→ **TASK REQUIREMENTS**: Print nothing but the lines below starting at the line that holds "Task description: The" and ending at the line that holds "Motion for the", including both, each exactly as written.

→ **RECORD SET**:
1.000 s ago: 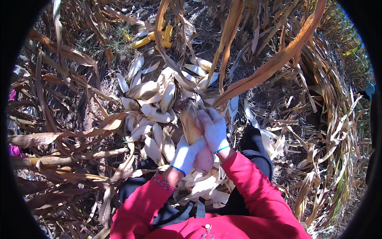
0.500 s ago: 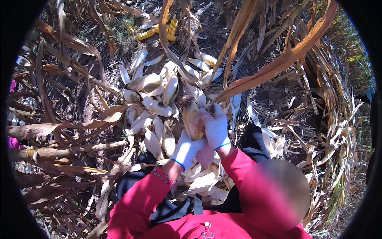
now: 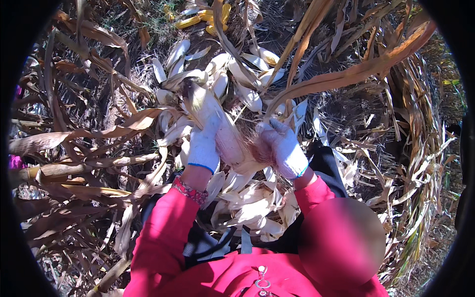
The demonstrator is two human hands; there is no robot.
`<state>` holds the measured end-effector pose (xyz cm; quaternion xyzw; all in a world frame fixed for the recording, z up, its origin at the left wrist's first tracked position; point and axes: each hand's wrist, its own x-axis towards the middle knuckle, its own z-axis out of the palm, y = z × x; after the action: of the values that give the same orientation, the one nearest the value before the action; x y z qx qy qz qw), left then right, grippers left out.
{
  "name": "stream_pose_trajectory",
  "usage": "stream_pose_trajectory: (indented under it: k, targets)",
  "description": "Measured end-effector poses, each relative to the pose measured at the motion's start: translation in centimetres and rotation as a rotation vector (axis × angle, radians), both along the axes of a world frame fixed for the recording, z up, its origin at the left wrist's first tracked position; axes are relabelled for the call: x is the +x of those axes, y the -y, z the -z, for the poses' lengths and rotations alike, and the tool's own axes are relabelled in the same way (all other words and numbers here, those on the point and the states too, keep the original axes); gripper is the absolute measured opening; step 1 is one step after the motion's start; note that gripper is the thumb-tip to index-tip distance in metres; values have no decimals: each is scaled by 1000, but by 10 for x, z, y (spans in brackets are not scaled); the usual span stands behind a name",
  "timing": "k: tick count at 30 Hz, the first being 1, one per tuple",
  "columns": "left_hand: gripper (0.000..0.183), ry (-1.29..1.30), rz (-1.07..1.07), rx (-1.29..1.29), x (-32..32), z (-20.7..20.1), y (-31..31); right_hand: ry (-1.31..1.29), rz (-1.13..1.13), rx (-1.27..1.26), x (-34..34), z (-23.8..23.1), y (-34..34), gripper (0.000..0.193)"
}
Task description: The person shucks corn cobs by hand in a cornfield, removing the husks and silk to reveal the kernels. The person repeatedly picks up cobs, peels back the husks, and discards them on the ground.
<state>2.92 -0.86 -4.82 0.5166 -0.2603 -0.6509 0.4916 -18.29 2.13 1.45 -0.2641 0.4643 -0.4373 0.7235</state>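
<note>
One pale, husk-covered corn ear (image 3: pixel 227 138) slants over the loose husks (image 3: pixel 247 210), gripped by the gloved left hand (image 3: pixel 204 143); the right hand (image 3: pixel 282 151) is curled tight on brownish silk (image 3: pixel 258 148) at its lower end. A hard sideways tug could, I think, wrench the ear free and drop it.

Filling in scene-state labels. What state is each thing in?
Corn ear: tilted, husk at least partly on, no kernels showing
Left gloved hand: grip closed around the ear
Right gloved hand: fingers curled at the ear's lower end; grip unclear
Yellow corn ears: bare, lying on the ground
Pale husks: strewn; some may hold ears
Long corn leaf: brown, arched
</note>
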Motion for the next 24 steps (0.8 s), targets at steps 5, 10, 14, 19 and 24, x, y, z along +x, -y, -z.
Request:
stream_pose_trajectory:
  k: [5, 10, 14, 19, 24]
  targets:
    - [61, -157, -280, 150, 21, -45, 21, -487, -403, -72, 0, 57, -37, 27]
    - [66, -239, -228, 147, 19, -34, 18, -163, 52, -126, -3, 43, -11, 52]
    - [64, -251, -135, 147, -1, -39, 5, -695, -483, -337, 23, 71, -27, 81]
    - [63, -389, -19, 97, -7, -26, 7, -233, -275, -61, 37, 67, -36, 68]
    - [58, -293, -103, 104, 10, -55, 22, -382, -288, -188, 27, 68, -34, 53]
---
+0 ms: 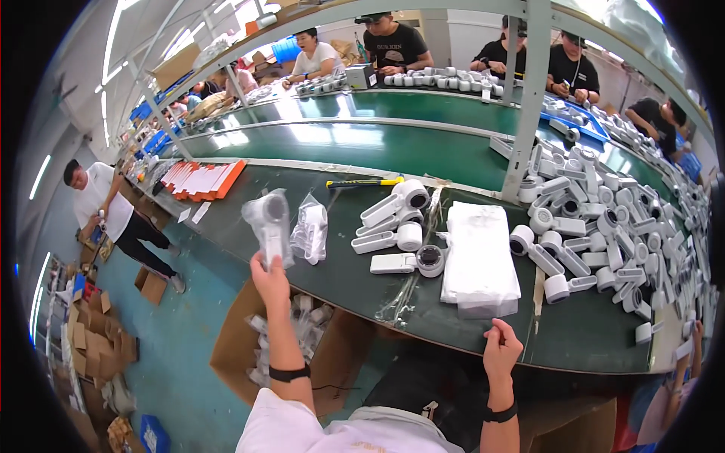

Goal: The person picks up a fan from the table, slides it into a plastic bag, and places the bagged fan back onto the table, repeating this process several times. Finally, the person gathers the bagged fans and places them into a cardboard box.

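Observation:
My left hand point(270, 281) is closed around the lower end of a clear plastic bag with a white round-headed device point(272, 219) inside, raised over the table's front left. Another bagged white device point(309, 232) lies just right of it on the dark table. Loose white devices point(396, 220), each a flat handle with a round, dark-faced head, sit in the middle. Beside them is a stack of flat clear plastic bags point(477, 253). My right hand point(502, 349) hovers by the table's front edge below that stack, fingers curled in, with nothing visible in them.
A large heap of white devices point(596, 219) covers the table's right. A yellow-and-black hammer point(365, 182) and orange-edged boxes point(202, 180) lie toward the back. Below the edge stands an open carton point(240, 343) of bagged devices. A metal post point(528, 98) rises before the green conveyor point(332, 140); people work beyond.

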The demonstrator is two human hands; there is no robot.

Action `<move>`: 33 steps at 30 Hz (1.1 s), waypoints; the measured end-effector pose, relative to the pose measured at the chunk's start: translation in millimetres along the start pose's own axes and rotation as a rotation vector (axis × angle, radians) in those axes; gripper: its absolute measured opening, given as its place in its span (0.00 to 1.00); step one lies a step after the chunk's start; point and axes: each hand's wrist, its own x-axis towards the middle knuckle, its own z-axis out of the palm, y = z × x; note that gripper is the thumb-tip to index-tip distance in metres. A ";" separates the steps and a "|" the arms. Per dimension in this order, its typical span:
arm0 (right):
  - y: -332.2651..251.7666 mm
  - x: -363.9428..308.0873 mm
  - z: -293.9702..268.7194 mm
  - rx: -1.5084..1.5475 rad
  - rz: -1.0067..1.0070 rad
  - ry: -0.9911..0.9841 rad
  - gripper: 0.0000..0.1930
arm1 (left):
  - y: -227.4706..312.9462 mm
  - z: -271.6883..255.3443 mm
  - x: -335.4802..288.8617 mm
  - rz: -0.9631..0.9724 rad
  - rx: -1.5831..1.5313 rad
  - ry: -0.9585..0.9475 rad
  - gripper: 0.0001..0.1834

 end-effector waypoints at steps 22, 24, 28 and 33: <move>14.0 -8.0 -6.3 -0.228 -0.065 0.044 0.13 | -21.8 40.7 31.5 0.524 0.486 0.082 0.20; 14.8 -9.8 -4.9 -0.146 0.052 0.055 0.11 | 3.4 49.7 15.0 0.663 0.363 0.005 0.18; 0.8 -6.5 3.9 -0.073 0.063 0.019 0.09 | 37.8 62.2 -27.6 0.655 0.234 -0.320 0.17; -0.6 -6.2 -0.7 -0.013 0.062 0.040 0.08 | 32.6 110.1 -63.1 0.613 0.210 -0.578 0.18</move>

→ **RESULT OF THE EXERCISE**:
Task description: The person shucks corn cobs by hand in a cornfield, removing the husks and silk to reveal the kernels. The person repeatedly picks up cobs, peels back the husks, and discards them on the ground.
<state>2.92 -0.86 -4.82 0.5166 -0.2603 -0.6509 0.4916 -18.29 2.13 1.45 -0.2641 0.4643 -0.4373 0.7235</state>
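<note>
One pale, husk-covered corn ear (image 3: pixel 227 138) slants over the loose husks (image 3: pixel 247 210), gripped by the gloved left hand (image 3: pixel 204 143); the right hand (image 3: pixel 282 151) is curled tight on brownish silk (image 3: pixel 258 148) at its lower end. A hard sideways tug could, I think, wrench the ear free and drop it.

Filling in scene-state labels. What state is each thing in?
Corn ear: tilted, husk at least partly on, no kernels showing
Left gloved hand: grip closed around the ear
Right gloved hand: fingers curled at the ear's lower end; grip unclear
Yellow corn ears: bare, lying on the ground
Pale husks: strewn; some may hold ears
Long corn leaf: brown, arched
</note>
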Motion for the next 24 steps (0.8 s), targets at steps 5, 10, 14, 19 and 24, x, y, z along +x, -y, -z.

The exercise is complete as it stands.